Supplied material:
*** Begin section ***

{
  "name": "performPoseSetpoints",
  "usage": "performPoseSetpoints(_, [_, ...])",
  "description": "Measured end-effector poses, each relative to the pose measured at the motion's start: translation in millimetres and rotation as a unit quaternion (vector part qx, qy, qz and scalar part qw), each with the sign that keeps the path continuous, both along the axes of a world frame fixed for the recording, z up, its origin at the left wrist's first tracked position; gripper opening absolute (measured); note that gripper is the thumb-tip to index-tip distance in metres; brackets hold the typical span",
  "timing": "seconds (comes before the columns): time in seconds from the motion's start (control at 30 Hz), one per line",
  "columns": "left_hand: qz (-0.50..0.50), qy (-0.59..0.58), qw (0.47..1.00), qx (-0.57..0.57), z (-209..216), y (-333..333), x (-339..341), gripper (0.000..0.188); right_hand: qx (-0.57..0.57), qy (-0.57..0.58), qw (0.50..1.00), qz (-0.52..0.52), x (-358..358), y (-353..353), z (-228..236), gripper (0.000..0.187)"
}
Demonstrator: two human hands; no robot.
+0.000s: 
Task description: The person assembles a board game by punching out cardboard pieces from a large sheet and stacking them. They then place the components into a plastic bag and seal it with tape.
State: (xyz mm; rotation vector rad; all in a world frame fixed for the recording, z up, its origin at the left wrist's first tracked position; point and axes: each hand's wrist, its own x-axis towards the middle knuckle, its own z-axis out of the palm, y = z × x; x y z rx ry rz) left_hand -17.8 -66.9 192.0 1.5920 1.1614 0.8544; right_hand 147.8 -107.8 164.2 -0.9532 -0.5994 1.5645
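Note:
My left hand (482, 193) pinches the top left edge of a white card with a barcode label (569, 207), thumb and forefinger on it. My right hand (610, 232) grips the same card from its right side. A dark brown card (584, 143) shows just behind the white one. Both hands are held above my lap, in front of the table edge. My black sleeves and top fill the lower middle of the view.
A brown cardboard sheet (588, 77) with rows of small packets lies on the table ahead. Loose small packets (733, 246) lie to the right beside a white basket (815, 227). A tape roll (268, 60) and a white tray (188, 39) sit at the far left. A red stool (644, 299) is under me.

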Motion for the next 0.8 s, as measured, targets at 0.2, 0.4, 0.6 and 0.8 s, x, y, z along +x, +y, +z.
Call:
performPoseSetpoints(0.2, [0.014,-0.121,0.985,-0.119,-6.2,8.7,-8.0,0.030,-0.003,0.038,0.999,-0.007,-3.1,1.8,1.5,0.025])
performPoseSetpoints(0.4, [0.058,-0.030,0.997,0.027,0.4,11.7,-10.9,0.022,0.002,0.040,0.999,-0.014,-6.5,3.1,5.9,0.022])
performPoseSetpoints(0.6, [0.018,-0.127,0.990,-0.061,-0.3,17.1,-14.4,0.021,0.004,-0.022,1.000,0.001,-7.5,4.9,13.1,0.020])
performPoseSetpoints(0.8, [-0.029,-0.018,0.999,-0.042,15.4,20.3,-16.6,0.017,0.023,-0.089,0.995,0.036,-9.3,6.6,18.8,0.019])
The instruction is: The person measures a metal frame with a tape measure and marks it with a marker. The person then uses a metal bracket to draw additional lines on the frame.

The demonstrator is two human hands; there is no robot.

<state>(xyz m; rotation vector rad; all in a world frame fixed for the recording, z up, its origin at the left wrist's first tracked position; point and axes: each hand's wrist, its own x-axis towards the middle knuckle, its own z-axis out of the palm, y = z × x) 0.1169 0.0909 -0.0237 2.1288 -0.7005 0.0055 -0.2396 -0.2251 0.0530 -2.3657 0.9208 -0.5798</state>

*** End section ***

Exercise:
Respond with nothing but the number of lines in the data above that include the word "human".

Result of this task:
2